Calling the move a timely concession, KPMG in Malaysia head of tax Soh Lian Seng said the firm’s latest survey has indicated that taxpayers are still working through their e-invoicing transition challenges.

“This development will provide taxpayers with much needed breathing room to ensure the transition to e-invoicing can be completed with minimal impact to operations,” he stated.

“This is further evidence that the Malaysian government is listening to the voice on the ground and is willing to support taxpayers in this national momentum towards greater tax governance.”

Soh Lian Seng

The market survey Soh referred to was conducted by the professional services firm from July 1–8, 2024, which gathered insights from more than 200 respondents comprising large taxpayers (LTPs) and small to medium-sized enterprises (SMEs).

The results were discussed at the 24th Edition of the National Tax Conference 2024, moderated by Soh who is also currently the Chartered Tax Institute of Malaysia (CTIM) president.

In KPMG’s survey, a majority of LTPs (60%) and SMEs (56%) had expressed a desire for the government to provide a no-penalty period during the initial phase of e-invoicing implementation as their top wish list to navigate the complexities of e-invoicing implementation.

The same survey found that a majority of LTPs with annual revenues exceeding RM100 mil are not fully ready in their e-invoicing implementation by Aug 1 which is the compliance deadline mandated by LHDN.

According to the survey, almost six in 10 reported being less than 50% prepared, while 30% claim to be more than 50% prepared, and only 4% reported to be fully ready for e-invoicing.

Despite that, 73% of LTPs expressed their support for the e-invoicing initiative. In the long term, LTPs perceive significant benefits from e-invoicing, such as reduced tax audits and ensuring the completeness and authenticity of documentation (12%), improved ESG ratings due to reduced printing, enhanced compliance, and transparency (8%), and increased operational efficiency (7%).
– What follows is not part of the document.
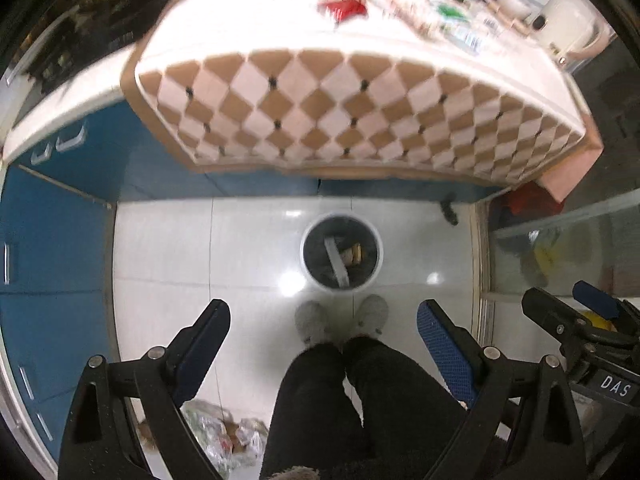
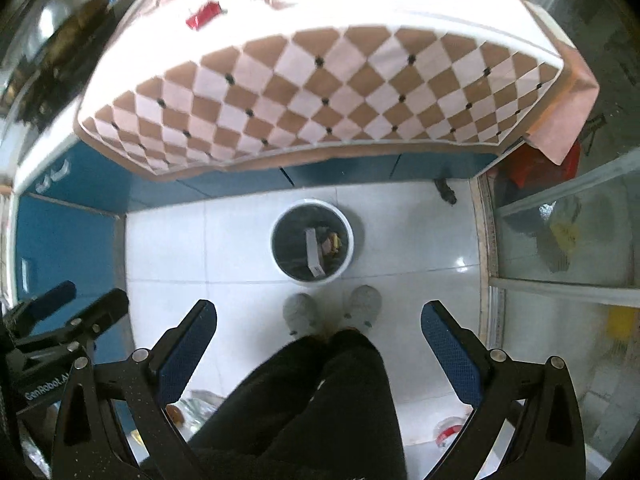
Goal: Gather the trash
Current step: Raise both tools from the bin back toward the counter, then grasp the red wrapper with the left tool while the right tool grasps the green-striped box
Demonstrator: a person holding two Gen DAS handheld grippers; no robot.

However, the survey revealed that this transition is not without its challenges, with the top three factors cited by LTPs to be additional costs for IT systems and gadgets, the need for extra manpower, and system glitches and possible errors.

One of the primary concerns reported by the survey respondents is the readiness of their systems and processes as companies transition to e-invoicing.

Despite best efforts, many are still fine-tuning the technical aspects and ensuring compatibility with their existing infrastructure.

(Image credit: theSun)

Commending LHDN’s approach to motivate taxpayers to push through this challenge with an accelerated capital allowance claim, Soh said this would benefit all taxpayers including SMEs who are likely to encounter similar implementation challenges, if not more than those experienced by LTPs that will require extra consideration.

The increased tax incentives include a reduction in the capital allowance claim period from four years to three for the purchase of ICT equipment and computer software packages for assessment years 2024 and 2025.

He further highlighted that while e-invoicing promises greater efficiency in the long run, the short-term disruptions necessitate careful management.

“Delays in invoice processing and payment cycles will negatively impact cash flow and financial stability. This challenge underscores the crucial role of LHDN in supporting taxpayers during this transition,” he added.

He noted that taxpayers have been given ample time to prepare for the transition to e-invoicing, which was first announced by the Finance Ministry during the 2024 Budget in October 2023 and should not come as a surprise at this stage.

“Communicate with your tax professionals,” urged Soh of all taxpayers.

“With the mandates for the second and third groups in effect on 1 January 2025 and 1 July 2025 respectively, it’s important for taxpayers to be proactive in addressing potential challenges during their transition.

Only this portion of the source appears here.